Une nouvelle gouvernance en Afrique naîtra donc d’un processus de construction collective d’un système de valeurs, de structures et de mode de faire, qui trouvera sa légitimité dans sa capacité à concilier l’unité nécessaire à toute collectivité humaine et la diversité d’un monde de plus en plus complexe. La question de la légitimité est de ce fait centrale dans le débat sur la définition de principes et de nouvelles modalités (les règles du jeu) de gestion de l’espace public ; d’où le concept de la gouvernance légitime.

L’approche de la gouvernance légitime se fonde aussi sur une triple nécessité :

  1. d’abord la nécessité de relier les initiatives, les expériences et les propositions faites à différentes échelles de gouvernance (du local au mondial) et de faire le lien entre débats africains et autres espaces internationaux de débat,
  2. ensuite, celle de lier l’action à la réflexion, c'est-à-dire d’ancrer les propositions dans l’expérience concrète des acteurs,
  3. et enfin celle de partir et de satisfaire les besoins et les aspirations (matérielles et immatérielles) des populations.

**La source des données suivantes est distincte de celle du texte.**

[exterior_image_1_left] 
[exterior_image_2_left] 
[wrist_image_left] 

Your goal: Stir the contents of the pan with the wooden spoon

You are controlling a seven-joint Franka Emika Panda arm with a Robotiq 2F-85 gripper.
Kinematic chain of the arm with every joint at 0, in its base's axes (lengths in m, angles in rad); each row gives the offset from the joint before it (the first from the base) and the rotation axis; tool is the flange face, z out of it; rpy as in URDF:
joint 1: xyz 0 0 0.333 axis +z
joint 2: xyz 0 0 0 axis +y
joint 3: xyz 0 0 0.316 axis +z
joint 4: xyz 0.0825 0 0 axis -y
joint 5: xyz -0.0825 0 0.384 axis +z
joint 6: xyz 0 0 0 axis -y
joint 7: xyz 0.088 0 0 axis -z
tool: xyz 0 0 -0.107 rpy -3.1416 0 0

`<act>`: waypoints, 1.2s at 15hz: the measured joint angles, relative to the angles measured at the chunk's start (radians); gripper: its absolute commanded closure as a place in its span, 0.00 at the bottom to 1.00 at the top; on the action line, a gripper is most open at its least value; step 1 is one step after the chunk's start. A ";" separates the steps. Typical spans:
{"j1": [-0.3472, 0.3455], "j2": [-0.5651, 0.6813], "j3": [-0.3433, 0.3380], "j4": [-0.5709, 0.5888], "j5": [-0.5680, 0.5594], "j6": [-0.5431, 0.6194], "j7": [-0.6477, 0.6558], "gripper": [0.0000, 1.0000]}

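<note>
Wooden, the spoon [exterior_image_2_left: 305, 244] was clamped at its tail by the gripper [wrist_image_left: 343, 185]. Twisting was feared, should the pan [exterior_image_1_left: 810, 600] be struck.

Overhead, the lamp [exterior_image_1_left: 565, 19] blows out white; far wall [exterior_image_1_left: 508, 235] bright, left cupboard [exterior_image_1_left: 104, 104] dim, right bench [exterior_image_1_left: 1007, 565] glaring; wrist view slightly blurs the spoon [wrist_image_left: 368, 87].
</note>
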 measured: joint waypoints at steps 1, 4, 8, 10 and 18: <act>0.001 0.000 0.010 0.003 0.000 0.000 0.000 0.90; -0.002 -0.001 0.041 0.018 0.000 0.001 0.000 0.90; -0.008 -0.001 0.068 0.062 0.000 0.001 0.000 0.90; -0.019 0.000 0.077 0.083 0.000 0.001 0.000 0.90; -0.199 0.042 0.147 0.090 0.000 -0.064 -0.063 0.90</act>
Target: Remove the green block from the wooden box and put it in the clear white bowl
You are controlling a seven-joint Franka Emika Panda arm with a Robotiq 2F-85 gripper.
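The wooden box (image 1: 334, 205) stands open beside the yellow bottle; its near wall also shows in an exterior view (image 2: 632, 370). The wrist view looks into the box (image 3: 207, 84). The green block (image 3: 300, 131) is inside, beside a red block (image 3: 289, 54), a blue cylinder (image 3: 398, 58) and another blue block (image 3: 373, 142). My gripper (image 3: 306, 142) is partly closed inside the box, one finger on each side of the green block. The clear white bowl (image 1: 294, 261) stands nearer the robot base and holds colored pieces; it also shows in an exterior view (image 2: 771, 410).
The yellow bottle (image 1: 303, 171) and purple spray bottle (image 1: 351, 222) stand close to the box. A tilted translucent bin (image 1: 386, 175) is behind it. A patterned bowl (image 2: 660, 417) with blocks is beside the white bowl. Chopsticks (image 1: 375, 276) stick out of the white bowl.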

Enfin, les « modes de faire » de la gouvernance légitime doivent être :

  1. consensuels : la recherche du consensus (le consentement des parties) est la règle première pour la prise de décision ;
  2. inclusifs : ne laisser aucun groupe ni individu au bord de la route ;
  3. enracinés dans l’histoire et la mémoire collective des acteurs et de leurs sociétés.

Les acteurs de la gouvernance légitime doivent être solidaires, se mettre dans l’attitude d’assumer pleinement leurs responsabilités et enfin avoir une maîtrise, donc ne pas subir les changements que l’évolution de leurs sociétés et du monde exigent.